Online gaming and investment banking were both largely unregulated for most of the 2000s. Only one of them actually caused large-scale damage to the economy and to many human lives.
Even if you don’t take up this cause, I urge you do something that makes people’s lives better. A small sliver of your fortune could be used to, say, bring potable water to the third world. Or food. Or medicine. Or you could use that money to develop green technology, to research clean and renewable sources of energy. Again, I’m no expert on these subjects, but I’m sure with your wealth and business acumen, you can not only identify the best programs and charities to most effectively and efficiently make those things happen, but you can appropriately fund them to reach their goals.
Again I ask: what do you want your legacy to be?
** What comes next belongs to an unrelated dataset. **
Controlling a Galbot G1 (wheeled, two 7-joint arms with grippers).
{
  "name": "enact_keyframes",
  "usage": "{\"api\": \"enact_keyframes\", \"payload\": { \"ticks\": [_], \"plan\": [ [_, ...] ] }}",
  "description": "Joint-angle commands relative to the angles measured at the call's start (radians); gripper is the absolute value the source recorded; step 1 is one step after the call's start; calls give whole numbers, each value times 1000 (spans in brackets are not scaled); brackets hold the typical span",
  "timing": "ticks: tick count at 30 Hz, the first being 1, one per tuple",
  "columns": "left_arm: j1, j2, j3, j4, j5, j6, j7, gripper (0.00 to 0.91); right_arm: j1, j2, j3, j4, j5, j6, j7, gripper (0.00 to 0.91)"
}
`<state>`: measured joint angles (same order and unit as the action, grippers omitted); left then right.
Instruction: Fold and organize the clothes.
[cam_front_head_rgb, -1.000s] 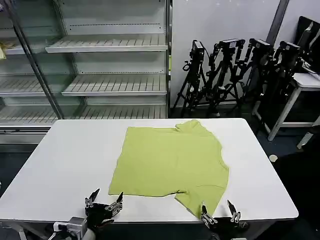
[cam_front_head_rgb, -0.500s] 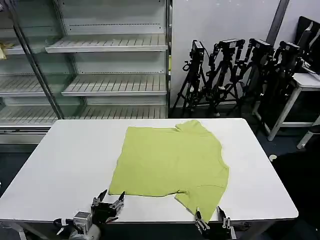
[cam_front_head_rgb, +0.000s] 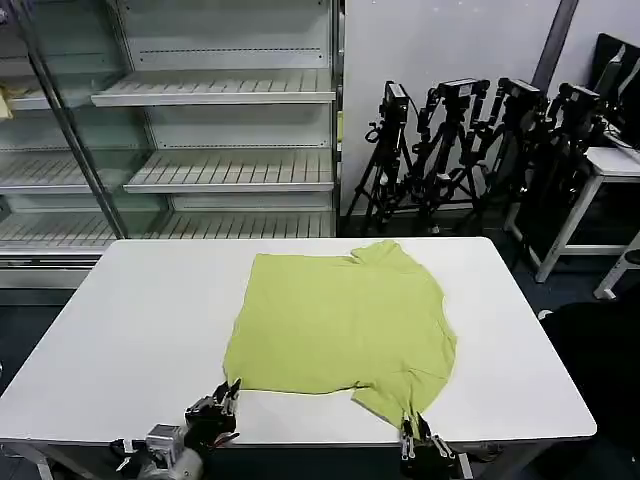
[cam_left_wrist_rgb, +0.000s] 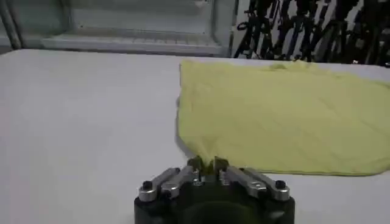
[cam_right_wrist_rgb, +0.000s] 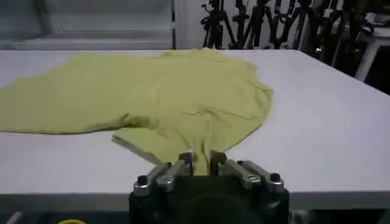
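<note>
The lime T-shirt (cam_front_head_rgb: 345, 325) lies spread at the centre of the white surface (cam_front_head_rgb: 130, 330). At the bottom of the frame, the left gripper (cam_front_head_rgb: 225, 400) pinches its near corner and the right gripper (cam_front_head_rgb: 412, 432) pinches the sleeve edge. I think both should lift evenly, keeping the cloth tight.

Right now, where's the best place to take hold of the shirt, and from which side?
At its two near corners, coming in low from the table's near edge. The shirt lies flat with its near hem toward the robot. The left gripper is shut on the near left corner and the right gripper on the near sleeve, so lifting there should probably carry the fabric evenly.
</note>
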<state>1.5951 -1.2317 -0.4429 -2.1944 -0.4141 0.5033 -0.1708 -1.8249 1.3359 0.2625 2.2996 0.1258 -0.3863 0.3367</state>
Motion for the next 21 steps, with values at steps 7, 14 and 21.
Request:
{"api": "enact_keyframes", "payload": {
  "ticks": [7, 14, 21],
  "plan": [
    [62, -25, -33, -119, -19, -38, 4, 20, -69, -12, 22, 111, -32, 47, -49, 0],
    [131, -55, -81, -191, -22, -50, 14, 20, -101, -27, 70, 175, -31, 61, -51, 0],
    [150, -58, -84, -230, -25, -50, 19, 20, -30, -38, 114, 206, 37, 51, -67, 0]
  ]
}}
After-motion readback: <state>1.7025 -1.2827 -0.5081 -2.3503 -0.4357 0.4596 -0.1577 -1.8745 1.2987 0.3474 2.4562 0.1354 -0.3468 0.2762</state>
Do you want to remembered as a man who spent every last minute of his life simply trying to amass more and more wealth for himself, consequences and others be damned? Or do you want to be remembered as a philanthropist, a humanitarian, someone who used his tremendous resources for the good of mankind and planet Earth? You can’t take the money with you, but your name will live on beyond your death. What that name means is up to you.
Please stop your misguided crusade of greed and begin using the vast resources at your disposal to do something to help humanity, Mr. Adelson. We’ll all be better off for it, you and yours included.